姜琦蔓生气的时候嗓音犹如冰川中沥出的雪水,冰冷彻骨。
不远处的屹泽不由得多看她两眼。
她不像是寻常家的千金小姐。
以晏家为首的财阀家族,她是第一个敢在这群少爷小姐面前大放厥词的。
姜琦蔓推了一把摆件,摆件砰的一声倒在地上。
女人目光凌厉,“希望你承担的起砸了它的后果。”
姜琦蔓看向晏暮寒,“砸了它。”
晏暮寒墨色的瞳映出她笃定的模样,他抬手,屹泽立马拿了锤子过来,三两下就把摆件砸了个稀巴烂。

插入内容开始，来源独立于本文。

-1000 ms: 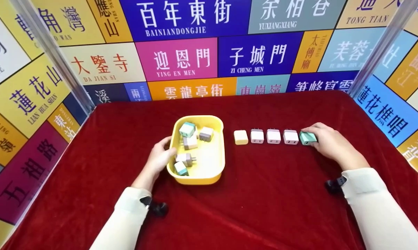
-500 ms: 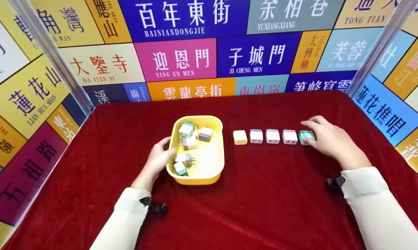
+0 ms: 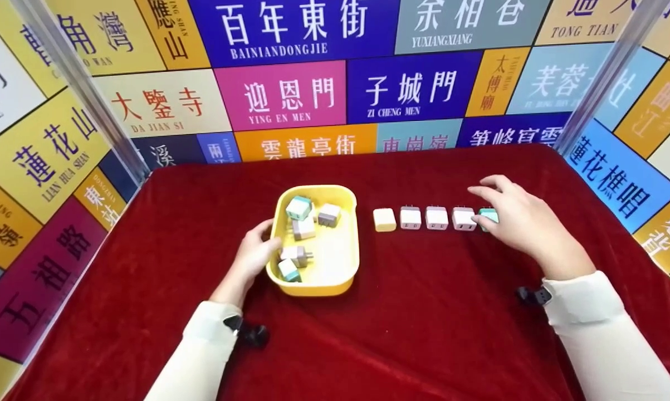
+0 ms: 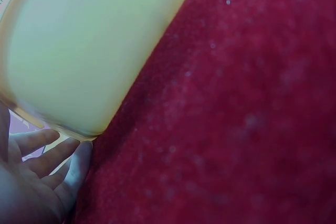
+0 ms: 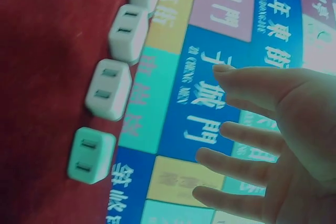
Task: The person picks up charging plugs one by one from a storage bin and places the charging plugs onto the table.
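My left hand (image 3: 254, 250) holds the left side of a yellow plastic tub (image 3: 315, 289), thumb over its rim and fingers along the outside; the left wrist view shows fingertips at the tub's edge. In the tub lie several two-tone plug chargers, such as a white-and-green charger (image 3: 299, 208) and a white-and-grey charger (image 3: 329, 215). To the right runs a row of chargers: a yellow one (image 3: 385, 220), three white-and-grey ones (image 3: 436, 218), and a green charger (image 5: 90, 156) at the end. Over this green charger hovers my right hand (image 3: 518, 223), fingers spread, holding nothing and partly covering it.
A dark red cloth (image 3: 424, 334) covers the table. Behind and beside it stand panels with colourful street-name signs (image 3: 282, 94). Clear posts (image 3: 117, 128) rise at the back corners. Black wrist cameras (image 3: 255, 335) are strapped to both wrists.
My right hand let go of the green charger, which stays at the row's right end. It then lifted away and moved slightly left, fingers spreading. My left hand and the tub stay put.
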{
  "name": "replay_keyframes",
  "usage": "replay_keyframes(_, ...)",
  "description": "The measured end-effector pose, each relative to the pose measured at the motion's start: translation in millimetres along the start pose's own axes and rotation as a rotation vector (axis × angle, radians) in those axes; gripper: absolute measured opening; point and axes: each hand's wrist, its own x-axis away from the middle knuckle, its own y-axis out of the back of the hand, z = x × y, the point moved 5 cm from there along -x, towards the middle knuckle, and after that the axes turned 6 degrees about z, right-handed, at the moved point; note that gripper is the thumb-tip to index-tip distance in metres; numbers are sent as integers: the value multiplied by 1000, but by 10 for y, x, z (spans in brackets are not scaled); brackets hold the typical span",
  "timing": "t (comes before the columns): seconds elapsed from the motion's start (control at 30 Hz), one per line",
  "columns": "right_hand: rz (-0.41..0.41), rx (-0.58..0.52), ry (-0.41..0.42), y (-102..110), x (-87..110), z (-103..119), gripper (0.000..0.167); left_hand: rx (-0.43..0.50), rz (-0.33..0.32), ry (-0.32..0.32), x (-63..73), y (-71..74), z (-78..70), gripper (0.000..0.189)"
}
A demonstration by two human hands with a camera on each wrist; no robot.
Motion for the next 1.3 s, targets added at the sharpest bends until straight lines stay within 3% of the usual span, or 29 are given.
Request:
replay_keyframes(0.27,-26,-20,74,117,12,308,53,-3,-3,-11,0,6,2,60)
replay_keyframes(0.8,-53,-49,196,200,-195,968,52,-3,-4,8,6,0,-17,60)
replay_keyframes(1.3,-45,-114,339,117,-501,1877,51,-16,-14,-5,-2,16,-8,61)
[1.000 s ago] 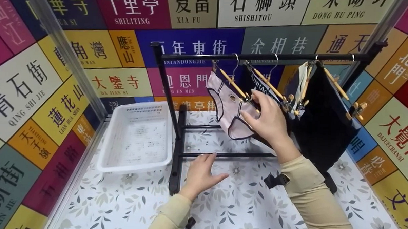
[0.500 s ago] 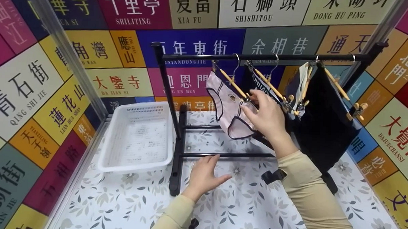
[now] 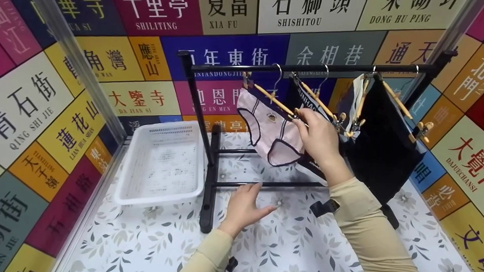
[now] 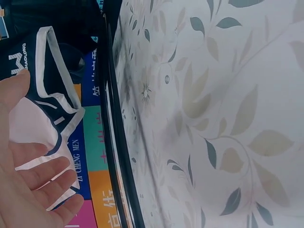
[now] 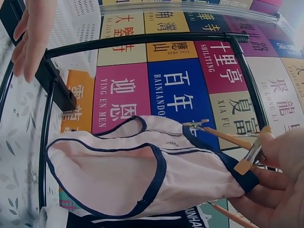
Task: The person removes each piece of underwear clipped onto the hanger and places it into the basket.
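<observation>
A pair of pink briefs (image 3: 263, 112) with navy trim hangs from a wooden clip hanger (image 3: 271, 97) on the black rack's top rail (image 3: 228, 68). My right hand (image 3: 322, 139) pinches the near end of that hanger. In the right wrist view, the thumb is on the metal-and-wood clip (image 5: 251, 159), with fingers behind the navy waistband. My left hand (image 3: 243, 208) is held in front of the lower bar (image 3: 280, 184), fingers extended and thumb apart, holding nothing. Black briefs (image 3: 301, 100) with white lettering hang just behind the pink ones, partly hidden by my right hand.
To the right hang a light garment (image 3: 358, 95) and a large black garment (image 3: 386, 153) on similar hangers. A white plastic basket (image 3: 159, 200) stands left of the rack's foot (image 3: 207, 215). Beneath lies a leaf-patterned cloth (image 3: 153, 245); sign-covered walls stand behind and at both sides.
My right thumb and fingers have come together on the hanger's end. The pink briefs and hanger have swung left and turned more toward the head camera. The left hand has barely moved.
</observation>
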A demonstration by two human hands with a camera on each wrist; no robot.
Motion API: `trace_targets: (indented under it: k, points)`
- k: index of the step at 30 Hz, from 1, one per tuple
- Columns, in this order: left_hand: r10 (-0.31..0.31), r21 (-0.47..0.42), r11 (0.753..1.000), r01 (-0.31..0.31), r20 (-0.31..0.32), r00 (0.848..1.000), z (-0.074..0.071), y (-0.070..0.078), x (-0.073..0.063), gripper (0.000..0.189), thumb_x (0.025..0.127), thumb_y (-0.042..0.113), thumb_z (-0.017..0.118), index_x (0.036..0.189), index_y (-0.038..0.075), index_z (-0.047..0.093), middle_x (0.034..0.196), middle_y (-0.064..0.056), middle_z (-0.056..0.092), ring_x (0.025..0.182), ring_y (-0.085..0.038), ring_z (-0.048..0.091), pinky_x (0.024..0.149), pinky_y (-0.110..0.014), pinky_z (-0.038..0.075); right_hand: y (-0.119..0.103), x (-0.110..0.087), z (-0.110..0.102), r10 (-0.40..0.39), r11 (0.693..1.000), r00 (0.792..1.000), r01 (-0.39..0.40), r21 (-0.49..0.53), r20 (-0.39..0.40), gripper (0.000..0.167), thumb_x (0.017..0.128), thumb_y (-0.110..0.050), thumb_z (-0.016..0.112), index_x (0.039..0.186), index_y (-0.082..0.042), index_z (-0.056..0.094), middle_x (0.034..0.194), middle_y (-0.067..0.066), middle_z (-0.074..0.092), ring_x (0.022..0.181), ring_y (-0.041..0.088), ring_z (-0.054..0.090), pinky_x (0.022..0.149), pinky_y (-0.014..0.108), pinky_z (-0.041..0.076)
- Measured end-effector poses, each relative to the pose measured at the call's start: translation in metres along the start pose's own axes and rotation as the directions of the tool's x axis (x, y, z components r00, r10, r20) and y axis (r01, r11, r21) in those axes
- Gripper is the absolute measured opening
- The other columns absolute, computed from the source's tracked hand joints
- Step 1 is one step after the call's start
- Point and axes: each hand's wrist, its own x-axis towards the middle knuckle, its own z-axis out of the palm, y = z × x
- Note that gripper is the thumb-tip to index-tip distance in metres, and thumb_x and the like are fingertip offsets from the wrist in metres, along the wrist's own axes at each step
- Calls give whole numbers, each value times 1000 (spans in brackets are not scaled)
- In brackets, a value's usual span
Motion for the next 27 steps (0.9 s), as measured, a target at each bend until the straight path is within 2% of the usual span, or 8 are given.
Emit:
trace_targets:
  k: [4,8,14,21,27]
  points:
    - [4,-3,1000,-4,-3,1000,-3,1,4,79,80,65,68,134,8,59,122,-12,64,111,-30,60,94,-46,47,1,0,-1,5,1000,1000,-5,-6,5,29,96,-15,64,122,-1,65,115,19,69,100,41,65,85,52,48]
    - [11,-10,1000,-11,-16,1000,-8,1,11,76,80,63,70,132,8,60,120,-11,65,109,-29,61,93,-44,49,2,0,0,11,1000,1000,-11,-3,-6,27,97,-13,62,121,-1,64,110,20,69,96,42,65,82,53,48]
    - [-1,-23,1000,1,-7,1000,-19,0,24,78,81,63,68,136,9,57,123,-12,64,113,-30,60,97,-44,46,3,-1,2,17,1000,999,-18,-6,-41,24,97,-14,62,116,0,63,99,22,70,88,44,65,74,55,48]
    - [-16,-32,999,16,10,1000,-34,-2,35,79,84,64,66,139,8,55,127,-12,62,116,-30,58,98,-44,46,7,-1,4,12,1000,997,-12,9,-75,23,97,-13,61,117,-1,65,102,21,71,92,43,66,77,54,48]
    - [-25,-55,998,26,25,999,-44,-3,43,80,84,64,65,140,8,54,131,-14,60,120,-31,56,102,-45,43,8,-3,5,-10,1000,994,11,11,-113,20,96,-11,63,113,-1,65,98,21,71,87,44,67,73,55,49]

姜绮蔓单膝蹲下,扒拉开一些碎片,在里面找到了一些符纸。
屹泽定睛一看,似乎不是纸人。
难不成姜小姐误判?
他有些犹豫的想看众人反应,就是这么一抬眸,看到了在墙上贴着的纸人,他倒吸一口凉气。
姜绮蔓起身,侧目果真在墙上看到了黄纸朱砂的符。
这符纸一左一右是两个小孩儿,正中央用朱砂绘了图案。
就算一群人看不懂这什么东西,可光从诡异的小孩儿就能看出来这不是什么好东西。
姜绮蔓眉眼低垂,纠结了一瞬。
破煞得自家人来取,因血缘关系,阳气顺遂,同出一脉才不相克。
可从晏暮寒的面相来看,他的母亲已不在人世。
要是父母健全,日月角应是有些微凸,但他的月角很平,日角微凸。
从众人口中得知他不受父亲喜爱,更是没有什么兄弟姐妹。
没有人可以帮他。
想到此,她抬手就将符纸扯了下来。
罢了,无非就是这两天倒霉点。
这符纸沾到她手的那一刻就化为了灰烬。
姜绮蔓收手,“你会慢慢好起来的。”
晏暮寒轻轻笑了下,“辛苦了。”
“这个位置不是全家的健康位,而是你的本命位,这个位置于你自己是很重要的,以后多加小心,别被人阴了去。”
“好。”
姜绮蔓单手插兜,整个人轻松,心情异常不错,“那没什么事我就走了。”
她终于算是救了一个。
“屹泽,送姜小姐。”
“是。”
姜父从回家后就攒着一肚子火,现如今终于等到姜琦蔓回来,整个大厅的人大气不敢出一下。